Price at $100,000 per Bed |
Price at $122,684 per Bed | |
---|---|---|
Total Enterprise Value |
$1,431 million |
$1,756 million |
Less Debt |
$521 million |
$521 million |
Equity Value |
$910 million |
$1,235 million |
Equity per Share |
$10.42 |
$14.14 |
So let's add these on to what we might be paying for the Canadian unit and see what we get in our low scenario.
Canadian Unit |
American Unit |
Total |
Upside |
---|---|---|---|
$6.35 |
$10.42 |
$16.77 |
164% |
$6.00 |
$10.42 |
$16.42 |
159% |
$5.50 |
$10.42 |
$15.92 |
151% |
$5.00 |
$10.42 |
$15.42 |
143% |
$4.50 |
$10.42 |
$14.92 |
135% |
And then in our high scenario.
Canadian Unit |
American Unit |
Total |
Upside |
---|---|---|---|
$6.35 |
$14.14 |
$20.49 |
223% |
$6.00 |
$14.14 |
$20.14 |
217% |
$5.50 |
$14.14 |
$19.64 |
209% |
$5.00 |
$14.14 |
$19.14 |
201% |
$4.50 |
$14.14 |
$18.64 |
194% |
There are a few other details that push my estimate of total value higher, such as splitting the American company into a property company and an operating company, but I'm leaving that out for brevity and clarity.

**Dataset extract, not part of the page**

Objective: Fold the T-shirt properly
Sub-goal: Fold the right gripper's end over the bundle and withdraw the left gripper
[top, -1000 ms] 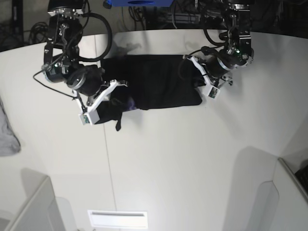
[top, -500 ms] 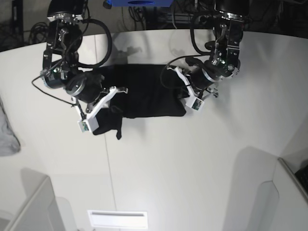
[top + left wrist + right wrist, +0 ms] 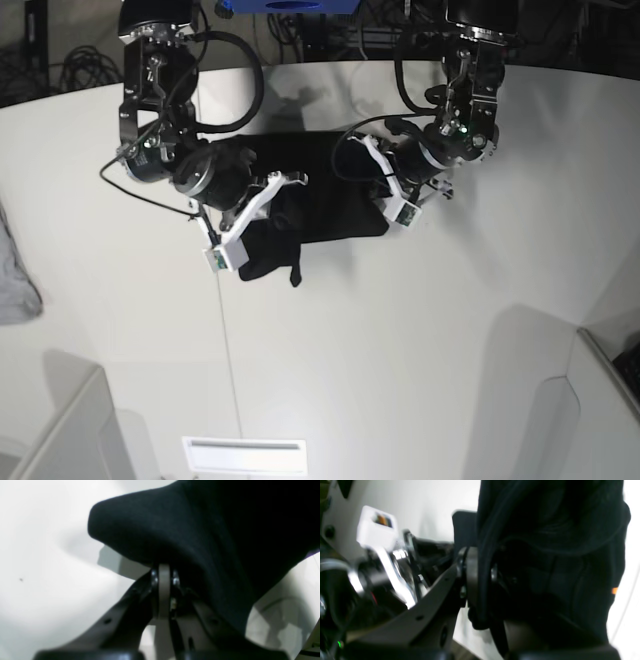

The valuation here is very compelling. In fact, it's the clearest value that I've seen since I've been running my Special Situations portfolio. You're getting a high dividend yield while you wait for the company to unlock value with the spinoff or sale of its American unit. But let me put it in other terms: You are getting a business for free or nearly free. My estimates suggest you're paying from 0%-13% of the real value of the American unit. And that could lead to gains of least 100% and maybe even 200%. It's like that book with a $10 bill slipped inside it, but it might even be a $10 and a $5.
Management simply needs to unlock the value of this business by divesting it, as they've said they have been doing.
Foolish bottom line
Could something go wrong? Absolutely. Lawsuits could whittle down the value of the American unit. More onerous payment terms from health insurers such as Medicare and Medicaid could hurt revenue. More political turmoil could hurt.
But the price for the American unit is so cheap and therefore the odds are so clearly stacked in our favor here, that it's hard to foresee this becoming a permanent loss of capital. That's why I have the confidence to add to a position that already comprises 30% of my Special Situations portfolio. So I'm adding another $2,000 to Extendicare, pushing the stock to more than one-third of my total portfolio.